I came across a picture of us from a year ago and it surprised me a little. I am so different now. For most of my life I have struggled with my self image. I have been on so many diets that worked in the short term, but I was never able to make lasting change. I was unhappy with my body, I was drinking too much and I was afraid to do anything about it. I had decided that I should accept me as I was, but it wasn’t positive acceptance, it was settling for less than what I wanted for myself. I wasn’t healthy and it was having a negative impact on me physically and emotionally.

November 2018 vs November 2019

Fear is powerful, and I allowed it to stop me. I was afraid of failing again. I new that my old habits and patterns were not working and that if I wanted to succeed, I would have to do things differently this time. I just didn’t know how. A stranger reached out to me and invited me to be a part of her group. A community of motivated and supportive women all working toward the same goal, to be the very best versions of themselves.

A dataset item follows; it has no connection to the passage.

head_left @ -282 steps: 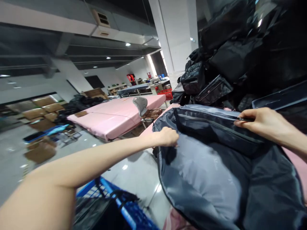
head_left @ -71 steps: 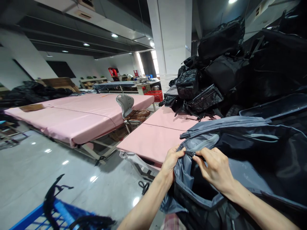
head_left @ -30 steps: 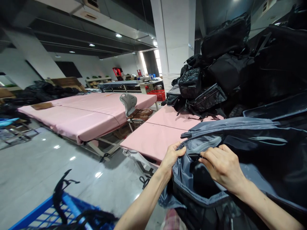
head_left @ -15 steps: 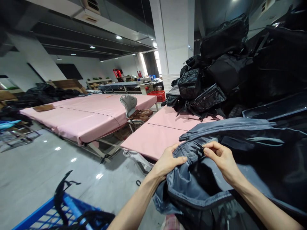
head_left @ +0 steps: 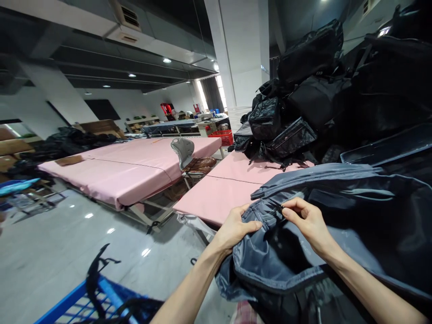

“Fear is not the enemy. Waiting to stop feeling afraid is.” This is a quote by Marie Forleo, author of Everything is Figuroutable, and she is so right! It took me awhile to say yes. What if I couldn’t do it? What if I wasted my money? What if I didn’t fit in? I was afraid, but finally I said yes.

I was accepted with open arms. I started with a program that has helped me to build a new relationship with food. As I cleaned up my nutrition, I found myself with more energy and I started working out. The fear didn’t just go away, but in time it has subsided and for the first time ever, I am seeing real lasting change.